• [RECORD SET]:
== Segment start ==
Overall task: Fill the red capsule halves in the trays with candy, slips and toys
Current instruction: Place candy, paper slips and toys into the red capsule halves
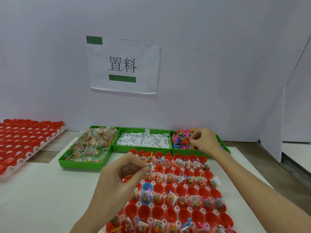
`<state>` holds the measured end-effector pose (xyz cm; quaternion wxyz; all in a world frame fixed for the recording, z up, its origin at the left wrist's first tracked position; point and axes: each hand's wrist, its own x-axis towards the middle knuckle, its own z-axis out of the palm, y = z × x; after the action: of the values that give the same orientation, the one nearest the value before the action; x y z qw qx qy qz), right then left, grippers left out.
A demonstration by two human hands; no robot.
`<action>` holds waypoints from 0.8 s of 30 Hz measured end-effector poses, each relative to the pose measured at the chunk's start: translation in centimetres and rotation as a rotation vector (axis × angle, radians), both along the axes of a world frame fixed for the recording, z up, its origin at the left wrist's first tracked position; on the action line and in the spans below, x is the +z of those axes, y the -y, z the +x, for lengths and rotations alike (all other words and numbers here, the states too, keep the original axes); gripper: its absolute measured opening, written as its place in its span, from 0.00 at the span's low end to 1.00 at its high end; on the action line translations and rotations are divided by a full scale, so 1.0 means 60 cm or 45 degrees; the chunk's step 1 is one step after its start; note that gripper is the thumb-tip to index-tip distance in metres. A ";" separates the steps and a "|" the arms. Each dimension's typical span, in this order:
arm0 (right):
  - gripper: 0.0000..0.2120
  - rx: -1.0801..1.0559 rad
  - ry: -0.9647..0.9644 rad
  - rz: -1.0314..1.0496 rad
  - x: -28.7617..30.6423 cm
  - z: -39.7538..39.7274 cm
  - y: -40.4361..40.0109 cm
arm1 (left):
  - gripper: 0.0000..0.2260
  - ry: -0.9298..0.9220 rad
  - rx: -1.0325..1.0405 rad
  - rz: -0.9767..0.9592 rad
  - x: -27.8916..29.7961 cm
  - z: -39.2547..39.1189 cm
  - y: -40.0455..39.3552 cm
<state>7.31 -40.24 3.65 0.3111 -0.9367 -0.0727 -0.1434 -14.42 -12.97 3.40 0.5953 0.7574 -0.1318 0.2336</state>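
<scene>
Bench-top risk: left hand [127,167] pinching a candy packet [150,166] may miss its capsule half [159,168] while right hand [202,140] pinches toys [180,140].

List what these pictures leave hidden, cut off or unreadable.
- Head view: what the left hand pinches over the tray; its curled fingers hide most of it.
- Whether the right hand holds a toy from the toy bin; its fingers cover the spot.
- Print on the slips: too small.
- Tray's near rows: cut by the bottom edge.
- Second tray: cut by the left edge.
</scene>
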 end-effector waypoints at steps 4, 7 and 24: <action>0.05 -0.088 -0.075 0.228 0.002 0.007 0.005 | 0.04 -0.002 0.002 0.000 -0.001 0.001 -0.001; 0.07 -0.132 -0.082 0.390 0.002 0.008 0.006 | 0.04 -0.010 0.003 -0.006 -0.001 0.001 0.000; 0.07 -0.052 0.276 0.534 0.027 -0.030 -0.004 | 0.06 -0.065 0.034 -0.005 -0.006 0.005 -0.004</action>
<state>5.51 -39.98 5.24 0.4862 -0.8319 -0.0554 -0.2616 -14.11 -12.76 3.05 0.5968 0.7636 -0.1060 0.2225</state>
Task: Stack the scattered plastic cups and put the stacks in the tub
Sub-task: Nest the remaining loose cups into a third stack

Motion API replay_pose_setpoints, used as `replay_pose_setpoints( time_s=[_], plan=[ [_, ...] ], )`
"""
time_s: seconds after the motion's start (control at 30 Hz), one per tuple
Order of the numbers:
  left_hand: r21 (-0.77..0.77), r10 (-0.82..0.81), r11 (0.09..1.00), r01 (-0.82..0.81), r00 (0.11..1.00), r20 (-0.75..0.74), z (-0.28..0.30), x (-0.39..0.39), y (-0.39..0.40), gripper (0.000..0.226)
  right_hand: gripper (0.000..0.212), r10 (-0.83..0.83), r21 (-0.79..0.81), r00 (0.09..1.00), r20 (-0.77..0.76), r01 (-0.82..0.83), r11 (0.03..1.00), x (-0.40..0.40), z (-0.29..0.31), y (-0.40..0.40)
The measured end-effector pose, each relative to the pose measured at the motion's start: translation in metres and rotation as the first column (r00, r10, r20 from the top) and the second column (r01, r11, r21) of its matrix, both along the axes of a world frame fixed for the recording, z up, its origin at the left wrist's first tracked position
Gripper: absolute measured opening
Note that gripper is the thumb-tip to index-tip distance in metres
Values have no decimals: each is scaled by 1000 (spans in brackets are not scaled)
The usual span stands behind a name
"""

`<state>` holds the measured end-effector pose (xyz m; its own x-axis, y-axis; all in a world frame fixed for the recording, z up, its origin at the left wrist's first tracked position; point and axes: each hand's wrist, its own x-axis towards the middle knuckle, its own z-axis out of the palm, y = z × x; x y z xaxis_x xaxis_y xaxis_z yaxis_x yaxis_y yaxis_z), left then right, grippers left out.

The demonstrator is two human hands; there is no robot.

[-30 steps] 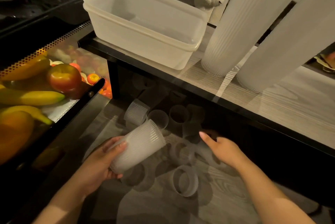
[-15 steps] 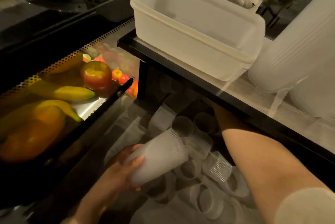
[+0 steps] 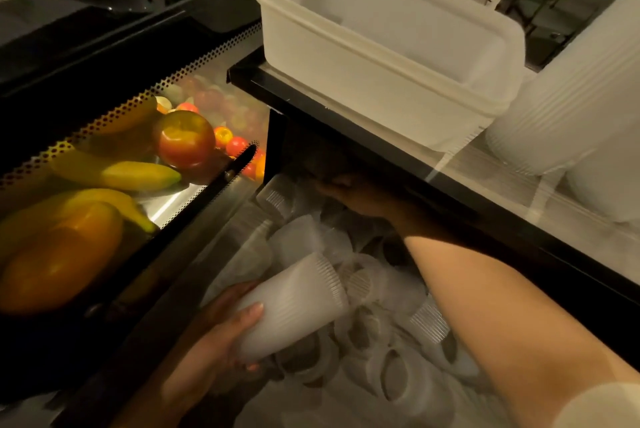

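- My left hand (image 3: 211, 341) grips a cup stack (image 3: 291, 306), tilted, nearest me.
- Loose cups (image 3: 391, 355) lie between my hands.
- My right hand (image 3: 349, 193) reaches under the shelf (image 3: 346, 122); its grip is too dark to tell.
- The tub (image 3: 374, 81) sits above it.

Upper surface: glass-topped black-framed shelf (image 3: 346, 115) | carried: white rectangular plastic tub (image 3: 381, 74) | lower surface: floor | scattered there: translucent ribbed plastic cups (image 3: 391, 368)
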<state>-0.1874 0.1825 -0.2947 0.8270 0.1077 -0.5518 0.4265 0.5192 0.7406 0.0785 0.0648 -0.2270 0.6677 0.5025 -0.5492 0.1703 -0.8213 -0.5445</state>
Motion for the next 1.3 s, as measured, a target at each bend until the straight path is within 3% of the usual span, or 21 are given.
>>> replay_pose_setpoints(
  time_s=[0.07, 0.2, 0.27, 0.4, 0.5, 0.6, 0.73, 0.87, 1.0, 1.13, 1.2, 1.3],
  plan=[
    [53, -4, 999, 6, 999, -42, -2, 2, -3, 102, 49, 24, -50, 999, 38, -22, 999, -16, 1, -20],
    [78, 3, 997, 8, 990, -142, -5, 0, -9, 99, 85, -75, -203, 995, -68, 60, 977, -48, -1, -55],
    [90, -45, 994, 57, 991, -129, 4, -1, -13, 91, 79, -19, -180, 997, -77, 5, 984, -61, 2, -73],
    [162, -115, 978, 129, 989, -91, 13, -9, -15, 86, 60, 49, -152, 970, 240, -12, 988, -89, 10, -121],
    [180, -113, 976, 119, 993, -43, 15, -19, -16, 77, 52, -103, -3, 881, 462, 118, 993, -121, 10, -168],
    [155, -63, 985, 73, 996, -65, 17, -27, -20, 66, 48, -263, 50, 821, 507, 276, 960, -169, 12, -215],
    [153, 0, 988, 12, 997, -76, 20, -34, -28, 19, 96, -344, -27, 853, 392, 384, 923, -264, 16, -251],
    [127, -7, 992, 15, 998, -60, 25, -43, -34, 26, 86, -133, -333, 969, 207, 198, 922, -331, -8, -254],
    [130, -72, 988, 76, 997, -39, 31, -52, -37, 32, 81, -136, -390, 985, 106, 167, 905, -351, -18, -249],
    [161, -136, 977, 141, 990, -39, 37, -58, -39, 44, 88, -49, -350, 968, 245, 135, 927, -360, -35, -247],
    [183, -164, 968, 169, 986, -42, 41, -60, -41, 55, 73, 17, -363, 899, 438, 159, 918, -363, -43, -243],
    [212, -207, 955, 208, 978, -28, 43, -61, -46, 80, 62, 7, -333, 852, 523, 196, 922, -359, -55, -242]
  ],
)
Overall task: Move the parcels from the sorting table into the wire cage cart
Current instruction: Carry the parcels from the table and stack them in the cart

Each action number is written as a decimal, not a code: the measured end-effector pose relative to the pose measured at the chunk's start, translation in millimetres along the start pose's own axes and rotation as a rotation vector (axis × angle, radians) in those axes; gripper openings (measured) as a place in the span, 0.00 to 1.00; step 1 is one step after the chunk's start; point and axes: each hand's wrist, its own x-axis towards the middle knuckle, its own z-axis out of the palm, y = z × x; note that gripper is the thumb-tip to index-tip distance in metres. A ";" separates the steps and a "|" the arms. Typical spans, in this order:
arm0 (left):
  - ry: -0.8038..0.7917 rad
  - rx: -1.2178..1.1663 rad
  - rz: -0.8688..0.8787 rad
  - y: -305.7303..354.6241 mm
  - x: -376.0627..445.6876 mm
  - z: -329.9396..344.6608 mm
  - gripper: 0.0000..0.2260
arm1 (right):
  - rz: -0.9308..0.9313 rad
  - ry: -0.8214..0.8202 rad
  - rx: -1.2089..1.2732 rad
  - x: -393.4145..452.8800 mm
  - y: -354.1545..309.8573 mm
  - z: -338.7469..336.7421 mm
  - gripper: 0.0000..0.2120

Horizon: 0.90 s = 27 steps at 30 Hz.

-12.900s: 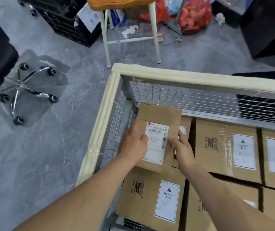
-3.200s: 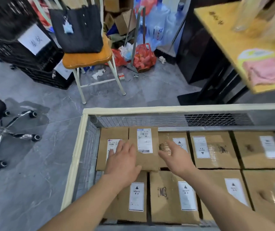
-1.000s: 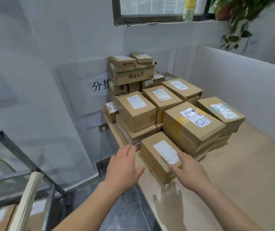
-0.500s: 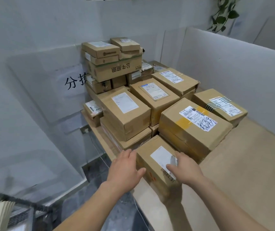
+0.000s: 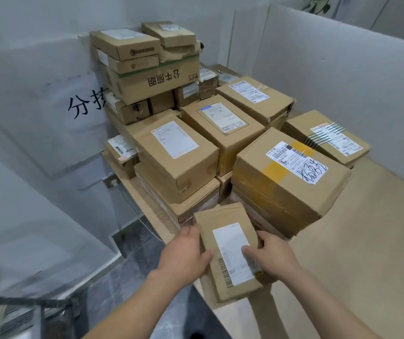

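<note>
Your grip is two-handed, left hand [image 5: 184,255] and right hand [image 5: 269,255] clasping the opposite long sides of the small parcel [image 5: 228,250] at the tabletop [image 5: 357,241] near-left edge, probably so it lifts level toward the cage cart [image 5: 17,319].

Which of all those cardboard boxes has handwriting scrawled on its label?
The big box at the front right of the pile, just beyond the right hand. It alone has black marker scribble on its label, beside a yellow tape strip.
</note>
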 end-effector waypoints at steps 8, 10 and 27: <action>-0.145 -0.101 -0.085 5.2 -13.4 38.0 0.19 | 0.090 -0.037 0.460 -12.0 18.5 18.0 0.17; -0.157 -0.107 -0.101 10.2 -22.3 45.8 0.17 | 0.098 -0.049 0.486 -18.1 25.1 19.1 0.18; -0.075 -0.368 -0.292 47.9 -148.2 105.2 0.14 | 0.073 -0.219 0.696 -111.8 94.1 48.7 0.17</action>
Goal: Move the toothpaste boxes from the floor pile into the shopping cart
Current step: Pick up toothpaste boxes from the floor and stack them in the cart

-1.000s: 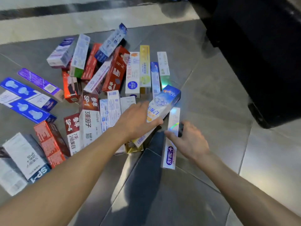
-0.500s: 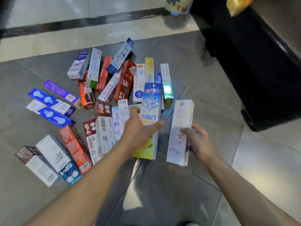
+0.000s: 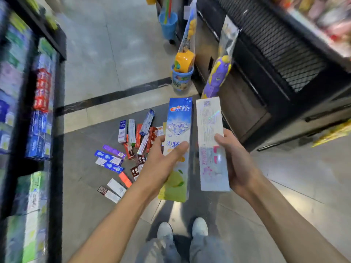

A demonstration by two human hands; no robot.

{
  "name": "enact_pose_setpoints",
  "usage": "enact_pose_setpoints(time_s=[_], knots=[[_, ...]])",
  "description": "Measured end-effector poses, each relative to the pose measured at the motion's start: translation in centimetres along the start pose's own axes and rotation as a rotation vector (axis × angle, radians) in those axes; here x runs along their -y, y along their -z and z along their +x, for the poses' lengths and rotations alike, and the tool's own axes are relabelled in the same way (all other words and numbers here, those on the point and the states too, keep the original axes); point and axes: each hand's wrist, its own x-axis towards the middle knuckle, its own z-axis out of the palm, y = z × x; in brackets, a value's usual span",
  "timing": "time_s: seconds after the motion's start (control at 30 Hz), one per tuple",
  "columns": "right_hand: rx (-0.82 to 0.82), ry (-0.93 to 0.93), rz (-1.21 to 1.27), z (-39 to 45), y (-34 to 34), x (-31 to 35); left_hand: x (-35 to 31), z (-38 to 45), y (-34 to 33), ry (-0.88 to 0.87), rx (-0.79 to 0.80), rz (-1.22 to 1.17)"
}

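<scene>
Hands: left hand (image 3: 161, 164) grips 1 blue Crest box (image 3: 177, 130), right hand (image 3: 237, 164) grips 1 white box (image 3: 210, 133), both upright, side by side. Floor pile (image 3: 131, 145) approx 20 boxes, below w/ 2 shoes (image 3: 199, 227).

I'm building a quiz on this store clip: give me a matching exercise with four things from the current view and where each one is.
Things:
1. Crest box
2. white holographic box
3. floor pile
4. blue bucket

Places:
A. held in the right hand
B. standing on the floor at the foot of the dark counter
C. held in the left hand
D. spread on the grey tiles beyond the hands

Pairs: 1-C, 2-A, 3-D, 4-B
</scene>
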Motion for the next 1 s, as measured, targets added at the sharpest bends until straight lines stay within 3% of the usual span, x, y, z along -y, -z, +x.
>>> enact_pose_setpoints(time_s=[0.2,0.37,0.5,0.73,1.0], knots=[[0.024,0.159,0.096,-14.1,-4.3,12.9,-15.2,-11.6,-3.3,-0.079,0.033,-0.062],[-0.040,0.274,0.216,-23.2,-5.2,16.0,-21.2,-17.8,-5.0,-0.192,0.136,-0.088],[-0.167,0.396,0.350,-29.8,-5.4,15.1,-22.8,-21.2,-6.8,-0.212,0.348,-0.030],[-0.559,0.592,0.561,-44.5,-4.7,9.1,-21.1,-29.9,-12.0,-0.149,0.847,0.033],[-1.015,0.877,0.721,-64.0,-4.7,-1.4,-14.2,-47.9,-19.7,-0.029,1.355,0.224]])
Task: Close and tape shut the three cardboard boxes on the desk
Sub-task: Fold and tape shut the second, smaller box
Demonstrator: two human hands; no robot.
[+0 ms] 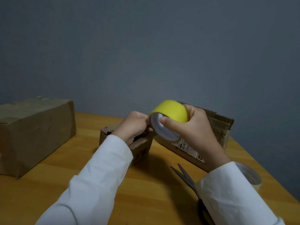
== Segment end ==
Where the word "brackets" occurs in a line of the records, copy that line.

Values have no decimals: each is scaled by 1000 (spans in brackets are not scaled)
  "description": "Measured end-effector poses, each relative to the pose measured at the motion's start: translation in centimetres along the start pose's own axes and rotation as a rotation vector (axis × angle, radians) in those axes; here x runs along their -y, y along their -z and z along their +x, for the poses' lengths and rotations alike, and the tool's own axes are relabelled in the same way (all other words and numbers here, those on the point and the states too, keep the original axes); point and axes: each hand's wrist, its own x-axis towards the middle knuckle, its own z-axis out of the palm, y = z × x; in brackets, a value's usual span",

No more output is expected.